Sans attendre la taxe Tobin (qui nécessite un accord au niveau planétaire), les Européens pourraient d’ores et déjà prendre des mesures pour détourner les flux financiers spéculatifs vers l’économie réelle. Un fonds de solidarité européen pourrait ainsi être alimenté par l’argent collecté. Évidemment, le fonctionnement de ce fonds devra être sévèrement contrôlé pour ne pas tomber dans le tonneau des danaïdes des dépenses publiques inutiles.
N’imaginons pas cependant qu’une seule mesure puisse suffire à remettre l’économie et, surtout, les marchés, au service du bien commun. C’est l’idéologie ultralibérale qu’il faut démonter pièce par pièce pour rendre au pouvoir politique sa primauté sur le pouvoir économique.










































La personne qui achète un appartement car la valeur de la pierre monte, spécule. Celui qui achète de l’or, une toile, une voiture ancienne (ou récente), spécule. La seule différence est les connaissances nécessaires. Pourquoi cette spéculation choque moins? Peut-être que la “décence” est de le cacher. Le monde des traders, dont on ignore tout, est depuis des années mis sous les projecteurs. Voir un individu, une tasse de café dans la mains gauche et la souris dans la droite, réaliser des gains supérieurs à 10ans de travail d’un ouvrier est choquant. Surtout le fait qu’un ouvrier réalise un objet matériel (économie réelle comme on aime dire ^^) alors que le trader fait du “vent financier”.

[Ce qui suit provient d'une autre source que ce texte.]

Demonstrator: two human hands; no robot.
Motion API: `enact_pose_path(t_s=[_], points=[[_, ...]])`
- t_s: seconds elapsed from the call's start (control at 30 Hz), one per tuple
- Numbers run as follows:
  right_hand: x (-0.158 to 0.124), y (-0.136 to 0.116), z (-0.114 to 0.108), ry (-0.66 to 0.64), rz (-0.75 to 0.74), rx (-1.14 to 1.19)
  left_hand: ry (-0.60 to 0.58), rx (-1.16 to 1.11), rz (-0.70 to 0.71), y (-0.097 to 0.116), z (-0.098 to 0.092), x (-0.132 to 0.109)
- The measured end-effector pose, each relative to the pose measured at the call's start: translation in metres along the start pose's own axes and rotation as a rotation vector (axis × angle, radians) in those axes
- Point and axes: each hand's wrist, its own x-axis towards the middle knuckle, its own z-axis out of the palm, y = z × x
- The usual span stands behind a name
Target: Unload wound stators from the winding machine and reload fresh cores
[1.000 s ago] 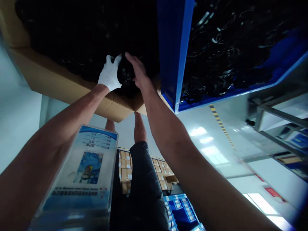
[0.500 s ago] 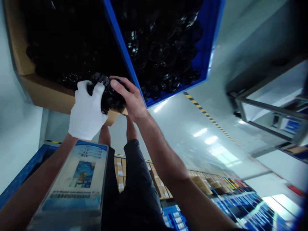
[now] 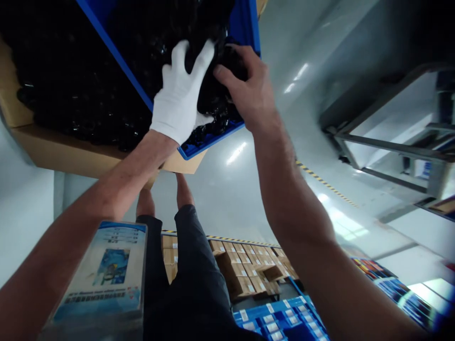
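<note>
White-gloved left hand [image 3: 176, 104] and bare right hand [image 3: 256, 92] have moved from the brown cardboard box [image 3: 64, 155] to the blue plastic bin [image 3: 246, 21].
Head view: left hand spread over glossy black parts [image 3: 219, 114] heaped in the bin; right hand's thumb and fingers curve around some, whether pinching cannot be told.

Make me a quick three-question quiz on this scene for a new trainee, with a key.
1. Multiple choice: The left hand is over which container?
A) cardboard box
B) blue bin
C) metal rack
2. True or false: The right hand is bare.
3. Fill the gap: The parts in the cardboard box are ____ in colour.

Key:
1. B
2. True; only the left hand wears a white glove.
3. black
</note>
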Motion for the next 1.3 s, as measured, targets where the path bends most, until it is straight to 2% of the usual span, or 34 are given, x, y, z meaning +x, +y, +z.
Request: enact_pose_path(t_s=[0.07, 0.13, 0.23, 0.33, 0.43, 0.53, 0.67, 0.77, 0.87, 1.0, 1.07, 1.13, 1.2, 1.3], points=[[0.006, 0.01, -0.003, 0.018, -0.166, -0.2, 0.016, 0.137, 0.022, -0.008, -0.003, 0.009], [0.005, 0.018, -0.005, 0.035, -0.246, -0.304, 0.044, 0.209, 0.066, -0.023, -0.006, 0.018], [-0.002, 0.03, -0.009, 0.073, -0.227, -0.435, 0.082, 0.228, 0.131, -0.05, -0.005, 0.037], [-0.013, 0.045, -0.014, 0.079, -0.217, -0.567, 0.075, 0.255, 0.307, -0.068, -0.006, 0.057], [-0.023, 0.062, -0.02, 0.056, -0.245, -0.592, 0.004, 0.252, 0.413, -0.064, -0.014, 0.076], [-0.03, 0.076, -0.028, 0.039, -0.323, -0.644, -0.036, 0.228, 0.389, -0.044, -0.022, 0.093], [-0.037, 0.074, -0.031, 0.038, -0.393, -0.753, -0.053, 0.237, 0.421, -0.027, -0.025, 0.108], [-0.052, 0.064, -0.019, 0.002, -0.417, -0.719, -0.054, 0.22, 0.421, -0.035, -0.025, 0.1], [-0.079, 0.061, 0.001, -0.082, -0.459, -0.672, -0.01, 0.154, 0.334, -0.062, -0.025, 0.081], [-0.106, 0.079, 0.022, -0.067, -0.493, -0.676, 0.021, 0.2, 0.235, -0.101, -0.021, 0.066], [-0.105, 0.09, 0.024, -0.027, -0.511, -0.666, 0.042, 0.213, 0.221, -0.107, -0.019, 0.066], [-0.094, 0.1, 0.019, -0.025, -0.525, -0.638, 0.082, 0.188, 0.286, -0.1, -0.017, 0.067], [-0.077, 0.106, 0.012, -0.045, -0.526, -0.61, 0.107, 0.159, 0.409, -0.08, -0.009, 0.066], [-0.057, 0.11, 0.001, -0.066, -0.499, -0.597, 0.019, 0.144, 0.533, -0.048, 0.014, 0.06]])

Mais je vous en prie, ne tombez pas dans cette idéologie franco-française d’anti-”ultra-liberalisme” (ce terme est une invention française qui ne repose sur rien). La crise des subprimes était soutenue indirectement par l’Etat US qui etait satisfait de voir des “pauvres” pouvoir s’acheter une maison. Ca a duré des mois consécutifs et a aucun instant il n’a cherché á vérifier la solidité du système.
Il faut des impôts/taxes pour que l’Etat puisse maintenir sa fonction sociale, de décence et de sauvegarde de la culture (les 2 dernières sont dans les fondations du libéralisme décrit par Heyek) Mais il faut des prélèvements réfléchis qui ne freinent pas notre économie. Empêcher une personne de récupérer ses billes rapidement ou a moindres frais va augmenter le cout du crédit, ce qui sera un frein a notre compétitivité internationale. On ne peut pas vivre en autarky et il faut nous donner les moyens de combattre pour gagner. Les problèmes de financement bancaire (surtout court termes) met bien plus de PME fr. en difficulté que ce qui passe pour du “muse muse de guignolots a lunettes”.
La dernière phrase en gras me laisse perplexe (outre le fait que l’ultralibéralisme n’est pas une Ecole/idéologie… l’auteur étudie à Lyon2?). N’est-ce pas vouloir un pouvoir central tel que le communisme ou un régime dictatorial? La vision de l’économie par les identitaires m’interesse beaucoup.